Down on Portobello beach this afternoon (a dry day!!! a day with no howling gales!!! Quick everyone outside!!!), my mate's dog happily running around sniffing interesting smells (most animals walk about with their heads held up to see around them, except dogs, who trot around with their head pointing downwards so they can sniff everything) and as we walked along the beach we could hear music. Walking up onto the nearby esplanade we saw this chap playing the accordion, while nearby a wee boy was dancing happily to the music. It sounded like a little bit of France in the middle of Edinburgh's seaside and put us in happy mind of our trip to Paris coming up in a few weeks. I imagine in Paris accordion players busking must be a bit like bagpipers in Edinburgh.
Checking YouTube for something completely unrelated I stumbled across this decent quality clip of one of my favourite musicians, the Scottish solo percussionist Dame Evelyn Glennie. I've loved Evelyn's work for years; being a solo percussionist was pretty remarkable in the classical world, being a woman who chose to forge a path as a solo percussionist even more so, but being a deaf woman who carves out an international career as a highly respected musician is just astonishing. I've been lucky enough to hear Evelyn perform live several times and she is a powerhouse on the stage, utterly immersed in her music; the notes she cannot hear she feels.
This clip is from the documentary Touch the Sound, which I saw at the Edinburgh International Film Festival a few years back and at which Evelyn surprised the audience by appearing during the director's Q&A and giving us an impromptu performance, just her alone with a snare drum, in the dark a single light shining up through the skin of the drum as she stood on the Filmhouse stage and utterly transported a rapt audience. I came out of the cinema into a bright summer day, a head full of music; that was one of those days where I floated home feeling the world was wonderful sometimes.
Can anyone tell me why I spent all day yesterday with the theme from the Rockford Files stuck in my head? I was humming in the shower first thing and realised it was the Rockford Files; thereafter it was in my head all day long. I haven't seen it repeated anywhere recently or seen any old film on TV with James Garner, so gods know why it suddenly leapt out of the murky depths of my brain (I don't care to look down into the recesses too much, I'm not sure what I'd find in there).

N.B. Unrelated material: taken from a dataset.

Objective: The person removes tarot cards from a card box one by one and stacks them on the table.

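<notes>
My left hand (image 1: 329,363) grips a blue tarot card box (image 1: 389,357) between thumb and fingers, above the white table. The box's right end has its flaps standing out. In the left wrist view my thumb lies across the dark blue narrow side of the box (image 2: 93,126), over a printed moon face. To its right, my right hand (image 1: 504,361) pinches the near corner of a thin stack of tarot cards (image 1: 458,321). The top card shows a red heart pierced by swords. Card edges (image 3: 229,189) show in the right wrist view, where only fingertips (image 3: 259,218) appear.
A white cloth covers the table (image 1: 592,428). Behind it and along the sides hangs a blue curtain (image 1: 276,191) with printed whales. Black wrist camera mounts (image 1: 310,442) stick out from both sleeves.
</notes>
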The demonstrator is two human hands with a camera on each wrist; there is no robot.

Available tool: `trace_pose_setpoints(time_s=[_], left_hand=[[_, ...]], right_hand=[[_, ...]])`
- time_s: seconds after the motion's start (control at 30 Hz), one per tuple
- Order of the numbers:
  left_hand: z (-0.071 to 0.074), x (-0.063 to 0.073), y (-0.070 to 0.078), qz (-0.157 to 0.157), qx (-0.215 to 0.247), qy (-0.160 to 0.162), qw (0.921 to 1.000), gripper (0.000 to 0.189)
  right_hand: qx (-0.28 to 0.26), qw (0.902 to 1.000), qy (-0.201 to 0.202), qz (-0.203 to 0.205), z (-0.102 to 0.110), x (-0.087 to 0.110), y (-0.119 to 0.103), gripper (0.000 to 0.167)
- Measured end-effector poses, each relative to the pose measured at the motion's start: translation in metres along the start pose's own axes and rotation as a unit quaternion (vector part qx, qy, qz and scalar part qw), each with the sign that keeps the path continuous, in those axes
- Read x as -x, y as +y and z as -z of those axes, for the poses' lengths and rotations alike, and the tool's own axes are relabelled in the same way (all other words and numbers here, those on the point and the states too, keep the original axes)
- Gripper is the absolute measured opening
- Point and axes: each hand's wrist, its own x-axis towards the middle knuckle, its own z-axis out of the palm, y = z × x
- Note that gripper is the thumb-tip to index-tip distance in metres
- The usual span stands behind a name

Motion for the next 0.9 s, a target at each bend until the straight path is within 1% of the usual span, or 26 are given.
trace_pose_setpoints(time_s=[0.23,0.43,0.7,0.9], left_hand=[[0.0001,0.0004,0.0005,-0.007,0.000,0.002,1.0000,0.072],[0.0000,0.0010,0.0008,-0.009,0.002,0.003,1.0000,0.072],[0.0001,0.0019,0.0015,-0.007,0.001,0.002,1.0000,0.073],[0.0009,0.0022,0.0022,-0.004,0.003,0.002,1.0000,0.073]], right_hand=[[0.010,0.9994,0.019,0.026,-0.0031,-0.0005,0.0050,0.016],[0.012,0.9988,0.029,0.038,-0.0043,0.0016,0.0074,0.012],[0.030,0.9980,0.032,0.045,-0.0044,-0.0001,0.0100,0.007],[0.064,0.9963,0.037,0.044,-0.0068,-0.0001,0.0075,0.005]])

Princes Street this evening on the way home, basking in late sunshine; outside the oh-so-posh Jenners department store a bagpiper in full highland dress is jamming with two black musicians playing some sort of ethnic variation on tom-tom drums. They're clearly all enjoying themselves as are the locals and tourists who stop to listen to this mix of African and Scottish. It sounds brilliant.
On my way in and out to work I pass some spectacularly beautiful displays of bright, colourful, fresh flowers in Princes Street Gardens and the crescents at the West End; in the bright sunlight the flowers almost glow. The council mismanages a lot of things in Edinburgh but kudos to the gardners for creating such beautiful, eye-catching displays that just make your day nicer by being there.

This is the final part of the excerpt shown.